> _WHAT THIS TASK INVOLVES_
Beginning with the first entry, restate the data word for word and leave out the images.

> _INPUT RECORDS_
++++++

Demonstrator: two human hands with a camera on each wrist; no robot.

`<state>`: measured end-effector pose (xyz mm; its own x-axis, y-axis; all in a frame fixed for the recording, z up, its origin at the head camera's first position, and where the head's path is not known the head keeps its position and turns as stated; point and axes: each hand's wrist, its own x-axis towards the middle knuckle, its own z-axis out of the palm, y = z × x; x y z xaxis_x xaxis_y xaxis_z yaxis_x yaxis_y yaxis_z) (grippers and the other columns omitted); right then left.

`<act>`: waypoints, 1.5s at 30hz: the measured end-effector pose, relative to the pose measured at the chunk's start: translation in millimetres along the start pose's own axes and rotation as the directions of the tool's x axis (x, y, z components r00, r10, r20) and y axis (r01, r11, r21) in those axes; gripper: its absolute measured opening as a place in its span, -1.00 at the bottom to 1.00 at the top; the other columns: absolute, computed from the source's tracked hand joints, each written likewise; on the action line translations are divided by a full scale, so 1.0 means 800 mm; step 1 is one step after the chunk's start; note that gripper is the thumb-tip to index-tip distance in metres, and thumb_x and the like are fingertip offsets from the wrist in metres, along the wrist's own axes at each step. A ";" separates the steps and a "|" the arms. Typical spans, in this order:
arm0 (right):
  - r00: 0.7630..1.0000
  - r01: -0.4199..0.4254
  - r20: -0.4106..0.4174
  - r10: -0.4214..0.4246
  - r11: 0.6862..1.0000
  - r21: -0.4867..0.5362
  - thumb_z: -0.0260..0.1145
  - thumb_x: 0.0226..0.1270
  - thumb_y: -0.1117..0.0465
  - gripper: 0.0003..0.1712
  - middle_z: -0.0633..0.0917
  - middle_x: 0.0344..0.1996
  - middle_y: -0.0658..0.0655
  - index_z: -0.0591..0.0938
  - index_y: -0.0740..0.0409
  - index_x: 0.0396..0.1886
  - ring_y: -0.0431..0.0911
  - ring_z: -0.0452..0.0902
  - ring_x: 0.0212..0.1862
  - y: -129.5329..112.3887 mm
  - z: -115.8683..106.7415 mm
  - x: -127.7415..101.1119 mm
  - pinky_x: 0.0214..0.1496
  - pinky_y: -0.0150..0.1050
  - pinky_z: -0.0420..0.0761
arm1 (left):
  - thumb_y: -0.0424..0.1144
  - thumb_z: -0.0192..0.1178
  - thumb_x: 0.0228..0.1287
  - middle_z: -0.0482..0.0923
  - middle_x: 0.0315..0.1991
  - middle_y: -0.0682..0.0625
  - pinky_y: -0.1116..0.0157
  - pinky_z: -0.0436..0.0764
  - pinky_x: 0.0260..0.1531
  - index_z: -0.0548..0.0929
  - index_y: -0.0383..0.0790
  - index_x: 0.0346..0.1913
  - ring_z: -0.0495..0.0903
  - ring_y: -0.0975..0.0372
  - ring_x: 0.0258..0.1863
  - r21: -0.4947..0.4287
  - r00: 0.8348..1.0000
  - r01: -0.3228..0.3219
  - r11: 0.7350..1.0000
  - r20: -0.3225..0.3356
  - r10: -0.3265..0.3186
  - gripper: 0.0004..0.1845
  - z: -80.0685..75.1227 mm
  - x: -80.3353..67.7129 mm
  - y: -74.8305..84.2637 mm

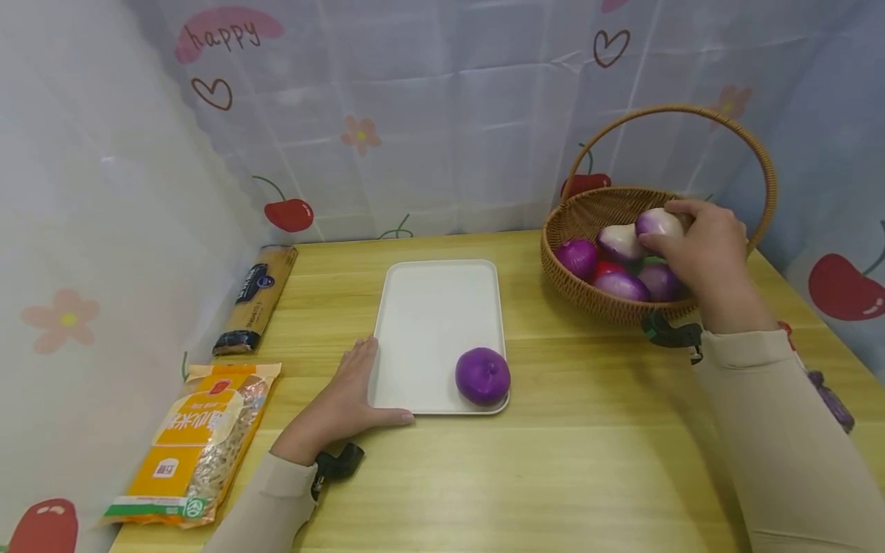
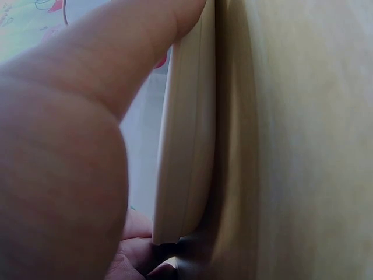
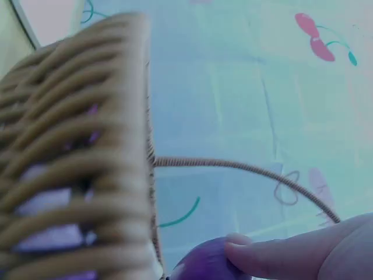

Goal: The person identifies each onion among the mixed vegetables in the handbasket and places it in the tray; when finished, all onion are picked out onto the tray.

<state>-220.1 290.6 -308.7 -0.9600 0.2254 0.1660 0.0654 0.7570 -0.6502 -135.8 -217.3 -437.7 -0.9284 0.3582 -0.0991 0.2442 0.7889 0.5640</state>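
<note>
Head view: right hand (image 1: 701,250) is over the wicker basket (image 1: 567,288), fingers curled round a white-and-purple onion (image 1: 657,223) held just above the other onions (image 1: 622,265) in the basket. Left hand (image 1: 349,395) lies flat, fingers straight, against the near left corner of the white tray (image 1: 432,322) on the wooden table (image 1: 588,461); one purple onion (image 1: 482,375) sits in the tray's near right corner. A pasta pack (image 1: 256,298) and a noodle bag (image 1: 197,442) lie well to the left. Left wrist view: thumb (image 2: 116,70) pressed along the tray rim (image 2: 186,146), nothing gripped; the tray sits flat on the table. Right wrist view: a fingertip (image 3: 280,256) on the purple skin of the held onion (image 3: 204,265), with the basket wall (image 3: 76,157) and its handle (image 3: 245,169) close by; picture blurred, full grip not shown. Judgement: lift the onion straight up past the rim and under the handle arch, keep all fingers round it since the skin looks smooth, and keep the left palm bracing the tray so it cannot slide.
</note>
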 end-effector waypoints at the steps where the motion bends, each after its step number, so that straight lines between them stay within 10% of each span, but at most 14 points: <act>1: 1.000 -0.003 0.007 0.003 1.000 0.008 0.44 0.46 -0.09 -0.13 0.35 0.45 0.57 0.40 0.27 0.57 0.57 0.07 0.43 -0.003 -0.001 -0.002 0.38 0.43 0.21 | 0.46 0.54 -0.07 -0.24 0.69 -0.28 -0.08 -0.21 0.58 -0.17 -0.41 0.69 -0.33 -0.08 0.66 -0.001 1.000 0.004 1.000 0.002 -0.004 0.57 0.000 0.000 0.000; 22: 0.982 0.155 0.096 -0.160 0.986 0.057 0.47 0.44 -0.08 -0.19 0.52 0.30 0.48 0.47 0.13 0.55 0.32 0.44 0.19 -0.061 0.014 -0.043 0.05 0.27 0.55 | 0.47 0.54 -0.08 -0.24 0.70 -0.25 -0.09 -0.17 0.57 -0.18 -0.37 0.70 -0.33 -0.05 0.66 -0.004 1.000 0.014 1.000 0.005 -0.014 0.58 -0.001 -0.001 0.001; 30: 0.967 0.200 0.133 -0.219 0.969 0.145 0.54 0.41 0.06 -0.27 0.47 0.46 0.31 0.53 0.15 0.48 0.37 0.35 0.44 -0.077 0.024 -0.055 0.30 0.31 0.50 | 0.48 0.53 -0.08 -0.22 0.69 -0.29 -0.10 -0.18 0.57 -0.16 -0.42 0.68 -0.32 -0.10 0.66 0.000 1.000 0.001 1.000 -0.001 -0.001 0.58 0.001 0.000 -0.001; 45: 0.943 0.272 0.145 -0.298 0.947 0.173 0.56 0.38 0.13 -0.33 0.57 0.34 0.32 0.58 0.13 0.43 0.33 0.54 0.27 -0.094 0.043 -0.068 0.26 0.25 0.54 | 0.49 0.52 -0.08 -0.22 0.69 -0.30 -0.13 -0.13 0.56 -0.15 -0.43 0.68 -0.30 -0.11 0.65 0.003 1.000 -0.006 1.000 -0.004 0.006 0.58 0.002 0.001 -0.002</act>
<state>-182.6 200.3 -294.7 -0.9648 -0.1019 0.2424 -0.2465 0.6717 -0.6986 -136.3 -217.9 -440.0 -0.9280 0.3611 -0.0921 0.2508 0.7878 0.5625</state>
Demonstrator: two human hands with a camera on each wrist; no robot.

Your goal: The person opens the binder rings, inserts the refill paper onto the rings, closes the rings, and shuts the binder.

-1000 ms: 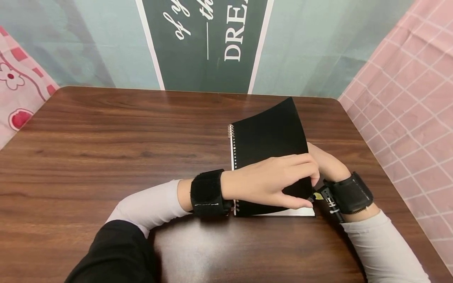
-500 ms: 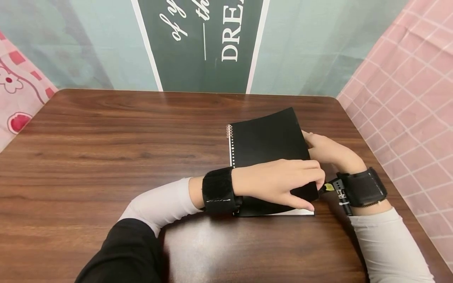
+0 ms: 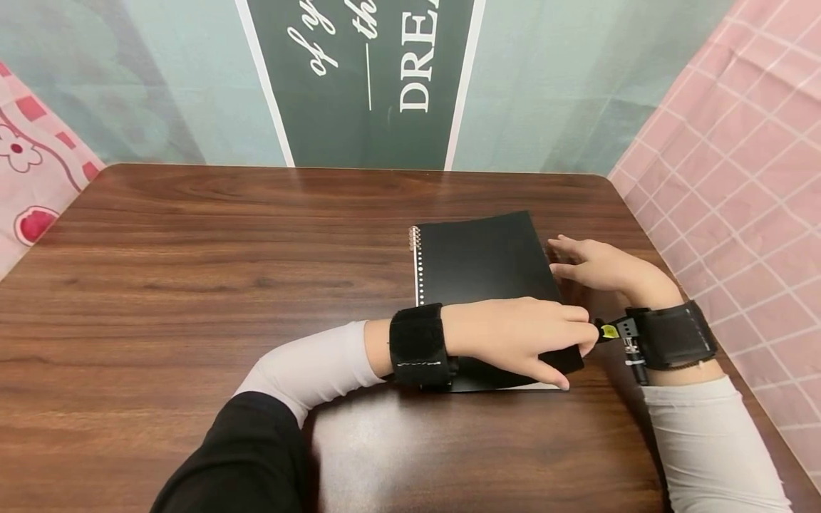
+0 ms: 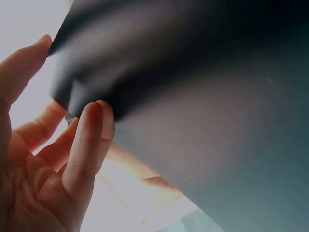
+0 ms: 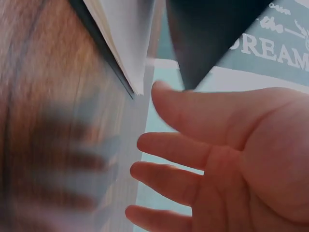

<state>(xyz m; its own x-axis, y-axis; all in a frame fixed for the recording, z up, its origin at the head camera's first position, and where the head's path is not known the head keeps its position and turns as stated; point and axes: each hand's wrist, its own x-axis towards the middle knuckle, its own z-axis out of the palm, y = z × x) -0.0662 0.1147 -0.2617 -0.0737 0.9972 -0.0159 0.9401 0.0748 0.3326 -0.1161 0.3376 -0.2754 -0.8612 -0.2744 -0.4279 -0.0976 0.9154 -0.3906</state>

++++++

> _WRITTEN ANSWER_
Demonstrator: two human hands with a camera on each wrist; no robot.

`<state>`: measured end-effector pose (xyz mm; its own x-axis, y-axis; all in a frame fixed for the recording, z up, its origin at the head camera's first position, and where the head's path is not known the head keeps its position and turns as stated; point and axes: each hand's wrist, its own x-axis towards the middle knuckle, its own z-axis out of the palm, y = z × x; x y z xaxis_x xaxis_y xaxis_z yaxis_x yaxis_y yaxis_z) (grippers and the other columns omitted); right then left.

`<act>`: waypoints, 1.5s at 30hz: the measured end-effector pose, relative to the pose measured at the chunk's start: translation in millimetres along the start pose's own axes and rotation as the directions of the tool's x axis (x, y, z components r00, r10, r20) and y axis (r01, r11, r21) in those axes; gripper: its absolute measured opening as a place in its span, -1.00 at the bottom to 1.00 at the top; the other columns: absolute, computed from the source's tracked hand joints, each written likewise; on the action line translations are divided by a full scale, so 1.0 means 800 mm; step 1 is one step after the chunk's start; note that gripper is the thumb-tip to index-tip distance in metres, and thumb_x and the like are fingertip offsets from the wrist in metres, along the wrist's own axes at each step. A ";" separates the steps and a "|" the arms. Typical spans, in this order:
arm0 (right):
  - r00: 0.7630..1.0000
  - r01: -0.4199..0.4254
  - r20: -0.4106..0.4174
  - r10: -0.4214..0.4246
  - r11: 0.6862..1.0000
  - r21: -0.4867..0.5362
  - thumb_z: -0.0260..0.1145
  - thumb_x: 0.0226..0.1270
  - thumb_y: -0.1117..0.0465
  - gripper: 0.0003..0.1712
  - middle_z: -0.0633..0.0917
  - middle_x: 0.0344..0.1996
  - middle_y: -0.0658..0.0655
  - index_z: -0.0591..0.0938
  - index_y: -0.0740..0.0409
  - index_x: 0.0396..0.1886
  - ring_y: -0.0431..0.0911
  - ring_z: -0.0452..0.0902
  - ring_x: 0.0212..0.1862
  - y: -129.5329..112.3887 mm
  - z: -115.8683..106.7415 mm
  - x: -127.7415..101.1119 mm
  - pinky_x: 0.0214..0.1496
  - pinky_y: -0.0150..0.1050
  - pinky_z: -0.0420..0.0761
arm1 (left):
  - thumb_y: -0.0424..0.1144
  - thumb_z: -0.0192..0.1178
  - thumb_x: 0.0228..0.1287
  - middle_z: -0.0482..0.0923
  - middle_x: 0.0315..0.1991
  - middle_y: -0.0682..0.0625
  - pinky_y: -0.1116..0.0157
  - pinky_z: -0.0436..0.0764
  - pinky_x: 0.0260..0.1531
  - index_z: -0.0548..0.0929
  - index_y: -0.0383..0.0790
  - index_x: 0.0346..0.1913
  - ring_z: -0.0495..0.0903
  - ring_y: -0.0975..0.0372
  - ring_x: 0.0258..0.1863
  - r21: -0.4947..0.4287
  - r00: 0.8348..1.0000
  - r01: -0.3228..0.3219
  - r11: 0.7350..1.0000
  - r20: -0.3225..0.3356
  - r10: -0.3265..0.3186
  - gripper: 0.0004..0.1845
  - z: -80.0685..75.1227 mm
  - x: -80.3353..67.7129 mm
  - y: -74.8305..84.2637 mm


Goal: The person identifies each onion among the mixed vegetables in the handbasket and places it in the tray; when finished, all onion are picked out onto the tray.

<state>-220.1 290.6 -308.7 -0.9600 0.2254 0.1660 0.0654 0.7570 -0.6502 -135.8 -217.3 -437.7 -0.9284 0.3582 -0.0991 0.2442 0.7889 0.5640</state>
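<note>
Head view: right hand (image 1: 701,250) is over the wicker basket (image 1: 567,288), fingers curled round a white-and-purple onion (image 1: 657,223) held just above the other onions (image 1: 622,265) in the basket. Left hand (image 1: 349,395) lies flat, fingers straight, against the near left corner of the white tray (image 1: 432,322) on the wooden table (image 1: 588,461); one purple onion (image 1: 482,375) sits in the tray's near right corner. A pasta pack (image 1: 256,298) and a noodle bag (image 1: 197,442) lie well to the left. Left wrist view: thumb (image 2: 116,70) pressed along the tray rim (image 2: 186,146), nothing gripped; the tray sits flat on the table. Right wrist view: a fingertip (image 3: 280,256) on the purple skin of the held onion (image 3: 204,265), with the basket wall (image 3: 76,157) and its handle (image 3: 245,169) close by; picture blurred, full grip not shown. Judgement: lift the onion straight up past the rim and under the handle arch, keep all fingers round it since the skin looks smooth, and keep the left palm bracing the tray so it cannot slide.
</note>
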 end-effector waypoints at the steps where the motion bends, each after its step number, so that straight lines between them stay within 10% of each span, but at most 14 points: <act>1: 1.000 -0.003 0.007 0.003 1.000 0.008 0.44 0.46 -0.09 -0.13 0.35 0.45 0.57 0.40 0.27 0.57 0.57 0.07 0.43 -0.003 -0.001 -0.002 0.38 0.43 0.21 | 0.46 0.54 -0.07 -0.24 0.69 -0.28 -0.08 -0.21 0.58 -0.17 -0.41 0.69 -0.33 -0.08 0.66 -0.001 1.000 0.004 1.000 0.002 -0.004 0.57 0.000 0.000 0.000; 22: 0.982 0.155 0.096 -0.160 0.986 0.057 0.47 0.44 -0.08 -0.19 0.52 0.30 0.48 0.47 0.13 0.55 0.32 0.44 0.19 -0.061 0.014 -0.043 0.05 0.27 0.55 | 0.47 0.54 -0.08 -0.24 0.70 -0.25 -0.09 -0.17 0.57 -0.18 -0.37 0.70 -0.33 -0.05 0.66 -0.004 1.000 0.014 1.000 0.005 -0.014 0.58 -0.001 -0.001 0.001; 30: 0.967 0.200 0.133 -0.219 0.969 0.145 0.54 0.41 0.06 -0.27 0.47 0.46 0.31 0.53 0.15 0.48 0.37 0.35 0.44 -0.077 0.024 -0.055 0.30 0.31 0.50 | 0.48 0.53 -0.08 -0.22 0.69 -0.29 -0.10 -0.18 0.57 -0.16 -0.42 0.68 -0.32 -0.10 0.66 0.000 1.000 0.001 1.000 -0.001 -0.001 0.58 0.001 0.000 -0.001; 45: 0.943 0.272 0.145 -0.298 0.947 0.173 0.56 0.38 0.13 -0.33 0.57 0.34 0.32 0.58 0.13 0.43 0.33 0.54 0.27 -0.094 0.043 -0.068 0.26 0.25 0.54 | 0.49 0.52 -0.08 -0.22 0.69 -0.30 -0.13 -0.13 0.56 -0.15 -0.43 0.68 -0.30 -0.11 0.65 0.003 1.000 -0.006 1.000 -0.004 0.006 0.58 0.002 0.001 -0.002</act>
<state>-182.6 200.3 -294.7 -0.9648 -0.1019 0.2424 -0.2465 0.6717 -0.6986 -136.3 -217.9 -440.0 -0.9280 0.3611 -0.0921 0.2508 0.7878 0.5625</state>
Demonstrator: two human hands with a camera on each wrist; no robot.

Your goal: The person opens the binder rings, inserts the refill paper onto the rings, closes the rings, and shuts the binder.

-1000 ms: 
-500 ms: 
+0 ms: 
+0 ms: 
+0 ms: 

<state>(xyz m; its own x-axis, y-axis; all in a frame fixed for the recording, z up, its origin at the head camera's first position, and where the head's path is not known the head keeps its position and turns as stated; point and axes: each hand's wrist, its own x-axis towards the middle knuckle, its own z-axis out of the palm, y = z × x) -0.0662 0.1147 -0.2617 -0.0737 0.9972 -0.0159 0.9401 0.0748 0.3326 -0.1161 0.3376 -0.2754 -0.8612 -0.2744 -0.4279 -0.0976 0.9154 -0.3906</state>

Work on this exercise is finished.